U.S. military base returned to S.Korea full of carcinogens-Xinhua

U.S. military base returned to S.Korea full of carcinogens

Source: Xinhua| 2022-05-18 16:25:04|Editor: huaxia

SEOUL, May 18 (Xinhua) -- The U.S. military base in Yongsan, located in the heart of the South Korean capital Seoul, part of which the U.S. Forces Korea (USFK) has returned to South Korea, turned out to be full of carcinogens, a local broadcaster KBS reported Wednesday.

An investigation by the Ministry of Environment showed that the level of benzene and phenol, detected around the residences in the South Post, a part of the Yongsan garrison which the USFK returned in February, was respectively 3.4 times and 2.8 times higher than the standard required for a park.

The total petroleum hydrocarbon (TPH) was found at concentrations 29 times higher than the standard.

Under the Yongsan base relocation agreement signed in 2004, the United States launched the return of the site in 2020. Until now, slightly over 10 percent of the total area has been returned to South Korea.

The U.S. military bases, including the USFK headquarters in the Yongsan district, have been moved to a new garrison in Pyeongtaek, 70 km south of Seoul.

The South Korean government of President Yoon Suk-yeol, who relocated his office to the previous defense ministry building in Yongsan right after taking office on May 10, planned to open a park at the returned U.S. military garrison site in Yongsan.

The government planned to get back 548,000 square meters of land near the presidential office by the end of June, aiming to temporarily open part of the land, including residences, school, and ball park used by the U.S. troops, to the general public as a park in September.

The soil and underground water pollution in the site, which far exceeded the standard for a park, raised worries about public health and safety.

According to a local daily Kyunghyang Shinmun, the Ministry of Land, Infrastructure and Transport planned to take makeshift measures to lessen the contamination by capping the land with asphalt, precast concrete paver and grass, and also restricting the time people can stay in the park.

The newspaper said people can physically inhale hazardous substances, which float in the air, as the polluted soil is not completely cleaned.

The U.S. military bases pollution has been a longstanding source of conflict between Seoul and Washington as the United States refrained from taking responsibility for the contamination.

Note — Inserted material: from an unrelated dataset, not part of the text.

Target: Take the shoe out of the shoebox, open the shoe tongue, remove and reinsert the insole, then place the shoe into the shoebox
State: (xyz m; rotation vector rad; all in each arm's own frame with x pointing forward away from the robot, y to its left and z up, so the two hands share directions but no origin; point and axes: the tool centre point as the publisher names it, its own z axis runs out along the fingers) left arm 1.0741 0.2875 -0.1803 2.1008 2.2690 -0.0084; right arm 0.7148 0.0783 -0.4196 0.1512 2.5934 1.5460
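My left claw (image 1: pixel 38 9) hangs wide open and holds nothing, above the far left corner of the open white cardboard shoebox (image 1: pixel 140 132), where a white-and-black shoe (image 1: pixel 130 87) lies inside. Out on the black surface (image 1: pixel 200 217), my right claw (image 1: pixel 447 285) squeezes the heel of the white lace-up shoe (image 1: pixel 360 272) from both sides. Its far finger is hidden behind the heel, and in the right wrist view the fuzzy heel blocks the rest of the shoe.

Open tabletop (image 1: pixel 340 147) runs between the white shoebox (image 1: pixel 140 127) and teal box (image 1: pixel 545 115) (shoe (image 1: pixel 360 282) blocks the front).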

South Korea has demanded that the U.S. side pay the clean-up costs according to the International Environmental Law, but the United States defied it citing the Status of Forces Agreement (SOFA), under which the U.S. government only pays the cost for the pollution that is urgently and substantively dangerous to health.

The SOFA, signed in 1966 between the two allies, neither offers South Koreans the right to investigate or access the U.S. military base when pollution accident occurs, nor guarantees information sharing or access to information by South Koreans.